In his book, available in Olin’s Archives and Special Collections, Potts writes, “In 1885 Wesleyan joined the Intercollegiate Football Association, founded by Princeton, Harvard, Yale, and Columbia nine years earlier. Increasingly outmatched, Wesleyan withdrew from this disintegrating league in 1893 and joined Amherst and Williams in 1899 to establish a league with more stringent rules for participants.” As a result, Wesleyan joined Amherst and Williams in 1899 to form a new “Triangular League,” where “[f]ootball, baseball, and track competition… was something of a trial run for later contests in a wide range of sports under the rubric ‘Little Three.’” The Argus stated its approval of this alliance among “institutions of equally high standing in athletics and in scholarship.” Remembering the days of dignity in the big league, an alumnus hailed Wesleyan for having “at length won anew the recognition of the college world.”

Prestige was also a factor in Wesleyan’s choice to join the Triangular League for baseball. “For reasons of prestige as well as principle, Wesleyan began in the mid-1880s to seek and consider various possibilities for a baseball league,” Potts wrote. “The most desirable opportunity did not develop until 1898, when Dartmouth expressed disdain for the stature of her companions in the original Triangular League. Amherst and Williams reacted by withdrawing and inviting Wesleyan to join them in a new Triangular League.” The cohort of Amherst, Wesleyan, and Williams has stuck ever since.

While the “Little Ivies” exists as a loose term that can incorporate any number of small liberal arts schools inside or outside of the NESCAC, it is most often used in conjunction with the athletic conference of the Little Three, consisting of Amherst, Williams, and Wesleyan. Over time, the Little Three became seen as a counterpart to the so-called “Big Three” of Princeton, Harvard, and Yale. The idea behind the “Little Ivies” is that the education quality is as good or even potentially better than Ivy League schools because of the small class sizes and, therefore, increased attention from professors.
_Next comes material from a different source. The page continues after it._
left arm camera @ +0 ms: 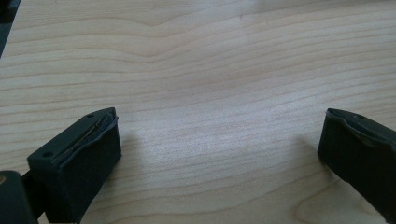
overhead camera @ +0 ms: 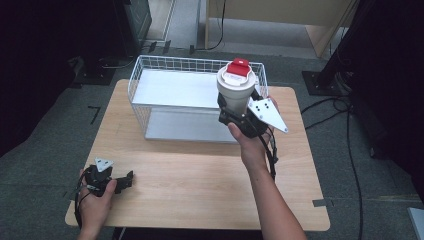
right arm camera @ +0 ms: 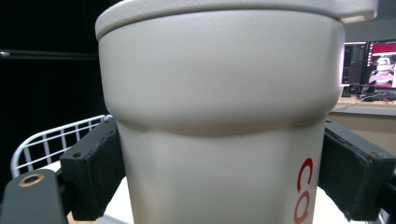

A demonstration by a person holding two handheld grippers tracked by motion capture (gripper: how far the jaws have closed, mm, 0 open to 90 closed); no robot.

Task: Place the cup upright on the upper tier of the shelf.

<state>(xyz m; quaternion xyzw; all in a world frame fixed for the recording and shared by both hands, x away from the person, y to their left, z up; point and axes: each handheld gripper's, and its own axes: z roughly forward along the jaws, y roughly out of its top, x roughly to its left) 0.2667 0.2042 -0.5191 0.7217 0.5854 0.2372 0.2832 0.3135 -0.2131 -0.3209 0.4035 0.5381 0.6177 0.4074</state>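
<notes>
Clamping a cream cup [overhead camera: 236, 92] between its two black jaws, the right tool [overhead camera: 240, 112] holds it upright in the air above the front right part of a white wire basket [overhead camera: 142, 82]. In the right gripper view the jaws press on the cup's narrower lower body from either side, just under the wider upper band, and red lettering [right arm camera: 304, 189] runs down the cup's right flank. From above, the cup carries a white lid with a red flip tab [overhead camera: 238, 68] on top. A grey three-cornered plate [overhead camera: 267, 113] sits on the right tool, and the right hand [overhead camera: 252, 142] grips it from below, the forearm reaching up from the bottom edge with a black cable trailing along the wrist. The basket stands on the far half of the wooden counter [overhead camera: 200, 185], with a pale grey floor panel inside it. The left tool [overhead camera: 122, 181] rests low at the counter's near left corner, held by the left hand [overhead camera: 95, 197]; in the left gripper view [left arm camera: 219, 140] its jaws stand wide apart with bare wood grain between them and nothing in their grip. Dark floor surrounds the counter, and lit monitors [right arm camera: 369, 67] show far off to the right in the right gripper view.
</notes>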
The Ivy League, with the prestigious connotation it brings forth, is merely an athletic conference. The same goes for the Little Three. Rivalry among these schools, both the little and the big, however, has resulted in an arms race for superior facilities to attract the best students in the world. The “Little Ivies” and the Little Three are still relevant today because they spur competition among elite schools on and off the field. Amherst, Williams, and Wesleyan have been competing against each other not only in football but also to maintain prestige.

For the university, this arms race started shortly after the formation of the “Triangular League” under President Bradford P. Raymond. Speaking on athletics at Wesleyan, President Raymond said, “Athletics in our colleges are doing a great deal for the development of physical men who must be able to stand the stress of hard business life, and of professional life, and to carry on with success the enterprises which they take hold of.” One could argue that the same logic applies to today’s student athletes; the sports they play are not only good in and of themselves, but also serve a pragmatic professional purpose by instilling good values in student athletes that they will carry with them beyond the University.
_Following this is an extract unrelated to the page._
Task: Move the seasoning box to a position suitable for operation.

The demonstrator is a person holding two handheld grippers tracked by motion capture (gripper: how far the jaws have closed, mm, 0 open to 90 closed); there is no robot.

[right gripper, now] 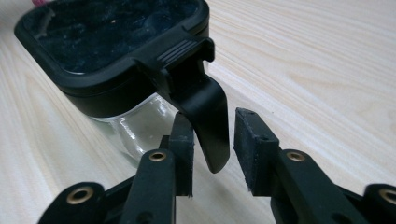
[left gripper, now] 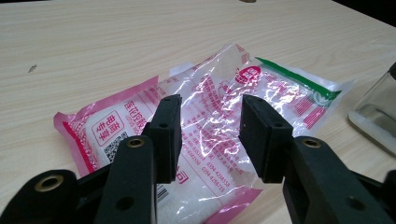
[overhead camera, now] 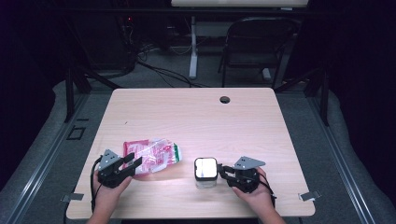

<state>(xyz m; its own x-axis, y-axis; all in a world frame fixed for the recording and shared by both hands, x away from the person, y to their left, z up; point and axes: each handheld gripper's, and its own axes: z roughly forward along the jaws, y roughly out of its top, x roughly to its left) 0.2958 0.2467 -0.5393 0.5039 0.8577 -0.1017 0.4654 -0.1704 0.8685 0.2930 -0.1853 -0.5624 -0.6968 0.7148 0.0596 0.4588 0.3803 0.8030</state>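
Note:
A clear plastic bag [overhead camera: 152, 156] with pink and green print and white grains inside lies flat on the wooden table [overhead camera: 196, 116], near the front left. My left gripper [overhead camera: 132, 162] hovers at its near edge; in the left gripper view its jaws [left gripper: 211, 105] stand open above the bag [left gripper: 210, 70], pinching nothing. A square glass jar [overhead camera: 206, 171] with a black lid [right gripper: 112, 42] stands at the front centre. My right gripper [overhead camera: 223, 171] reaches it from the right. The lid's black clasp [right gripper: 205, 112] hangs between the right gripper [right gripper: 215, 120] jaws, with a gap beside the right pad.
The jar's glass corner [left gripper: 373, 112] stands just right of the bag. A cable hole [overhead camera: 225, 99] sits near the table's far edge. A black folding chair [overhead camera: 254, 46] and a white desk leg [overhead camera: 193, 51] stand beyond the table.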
The development of intercollegiate athletics spurred a spending binge never seen before on the college landscape. “The gymnasium (1894) and athletic field (1898) emanated from metropolitan zeal for manly sport,” Potts writes. “A wave of modern gymnasium building moved across the New England collegiate landscape: Hemenway at Harvard (1878), Pratt at Amherst (1884), Lasell at Williams (1886), Lyman at Brown (1891), and the new facility costing more than $200,000 at Yale (1892) [today worth over $5 million]. Olin and other urban alumni began a concerted effort in 1889 to place Wesleyan in such company.”

Olin spoke at an alumni association gathering in June 1889, declaring, “If the new President wants to immortalize himself, let him build a gymnasium.” This resulted in the building of Andrus Field and, in 1893, the Fayerweather gymnasium. At Fayerweather’s groundbreaking, Olin declared, “Here will be formed ideals of manliness and sportsmanship.”

If it were not for the development of athletics and the founding of the Little Three, perhaps Fayerweather and Andrus field—today staples of Wesleyan’s campus—would not be here today. By extension, it could be argued our school’s prestige, whether measured by faculty-to-student ratio, acceptance rate, or any other metric, would not be what it is today without the Little Three and Wesleyan’s competition not only within it, but also with its Ivy League counterparts.

 

Lahut is a member of the class of  2017.